The answer must be the full data, restated word for word, with no pictures in it.

★ ★ ★

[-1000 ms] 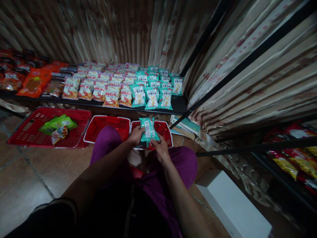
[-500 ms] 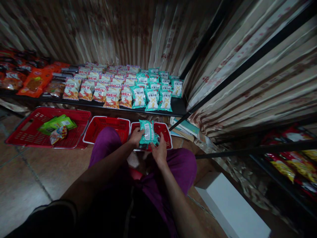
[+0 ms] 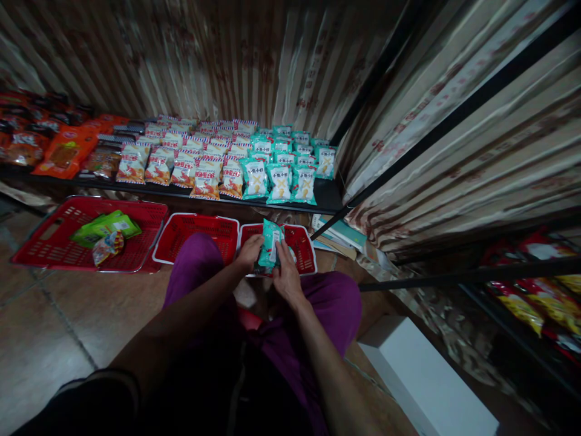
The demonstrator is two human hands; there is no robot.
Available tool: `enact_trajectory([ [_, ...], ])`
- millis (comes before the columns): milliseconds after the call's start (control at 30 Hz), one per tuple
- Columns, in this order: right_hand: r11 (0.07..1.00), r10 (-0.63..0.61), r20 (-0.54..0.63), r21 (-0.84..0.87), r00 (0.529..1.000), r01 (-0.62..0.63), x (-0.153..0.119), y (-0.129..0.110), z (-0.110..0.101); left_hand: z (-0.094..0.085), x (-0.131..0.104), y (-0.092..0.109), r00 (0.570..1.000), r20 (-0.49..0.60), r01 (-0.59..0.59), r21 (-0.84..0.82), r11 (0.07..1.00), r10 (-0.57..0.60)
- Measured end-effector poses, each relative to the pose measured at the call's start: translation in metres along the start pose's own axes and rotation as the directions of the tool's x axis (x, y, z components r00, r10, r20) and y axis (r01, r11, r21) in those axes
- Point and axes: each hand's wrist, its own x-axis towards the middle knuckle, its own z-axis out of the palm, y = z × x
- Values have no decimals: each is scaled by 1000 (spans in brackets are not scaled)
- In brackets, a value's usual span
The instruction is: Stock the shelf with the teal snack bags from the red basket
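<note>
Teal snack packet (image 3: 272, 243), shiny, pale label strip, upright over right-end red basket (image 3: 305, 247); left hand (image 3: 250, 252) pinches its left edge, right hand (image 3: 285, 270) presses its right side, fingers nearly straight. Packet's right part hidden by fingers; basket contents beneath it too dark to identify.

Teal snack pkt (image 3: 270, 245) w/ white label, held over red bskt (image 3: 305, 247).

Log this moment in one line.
left hand: holding teal packet; right hand: holding same packet; below: white-rimmed red basket; beyond: snack shelf
</note>
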Motion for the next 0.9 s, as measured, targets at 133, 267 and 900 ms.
enact_trajectory([
  [133,922,249,16,303,968,-242,1,1,-1,-3,-4,2,999,46,19,63,998,-22],
  [267,705,443,37,602,896,-374,3,-2,2,-3,-6,1,997,73,-32,129,991,23],
  [900,185,650,165,913,742,-364,5,-2,4,1,-10,5,983,-19,-174,196,965,181],
])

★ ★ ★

The completed task:
[-1000 ms] 
[-500 ms] 
[+0 ms] 
The demonstrator is two human hands; there is no robot.
Available tool: `enact_trajectory([ [_, ...], ])`
- millis (comes before the columns): milliseconds after the call's start (control at 30 Hz), one per tuple
- Columns, in this order: right_hand: r11 (0.07..1.00), r10 (-0.63..0.61), r20 (-0.54..0.63), r21 (-0.84..0.87), r00 (0.529..1.000), r01 (-0.62..0.63), x (-0.153..0.119), y (-0.129..0.110), z (-0.110..0.101); left_hand: z (-0.094..0.085), x (-0.131..0.104), y (-0.092..0.109), r00 (0.570..1.000), r20 (-0.49..0.60), r01 (-0.59..0.59), r21 (-0.84..0.82), r11 (0.07..1.00), r10 (-0.57..0.60)
- Measured end-effector poses, each relative to the pose measured at the call's start: translation in metres along the start pose's own axes and rotation as the directions of the tool's x axis (x, y, z components r00, r10, r20) and y axis (r01, r11, r21) in those axes
- Point and axes: each hand's wrist, its own x-axis towards the middle knuckle, its own z-axis out of the palm, y = z × x
- Values have no decimals: each is scaled by 1000 (spans in brackets are not scaled)
- In brackets, a value's usual span
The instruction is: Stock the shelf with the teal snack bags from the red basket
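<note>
Teal snack packet (image 3: 272, 243), shiny, pale label strip, upright over right-end red basket (image 3: 305, 247); left hand (image 3: 250, 252) pinches its left edge, right hand (image 3: 285, 270) presses its right side, fingers nearly straight. Packet's right part hidden by fingers; basket contents beneath it too dark to identify.

Teal snack pkt (image 3: 270, 245) w/ white label, held over red bskt (image 3: 305, 247).

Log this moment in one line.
left hand: holding teal packet; right hand: holding same packet; below: white-rimmed red basket; beyond: snack shelf
</note>
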Motion for the next 0.9 s, as measured, targets at 133, 267 and 900 ms.
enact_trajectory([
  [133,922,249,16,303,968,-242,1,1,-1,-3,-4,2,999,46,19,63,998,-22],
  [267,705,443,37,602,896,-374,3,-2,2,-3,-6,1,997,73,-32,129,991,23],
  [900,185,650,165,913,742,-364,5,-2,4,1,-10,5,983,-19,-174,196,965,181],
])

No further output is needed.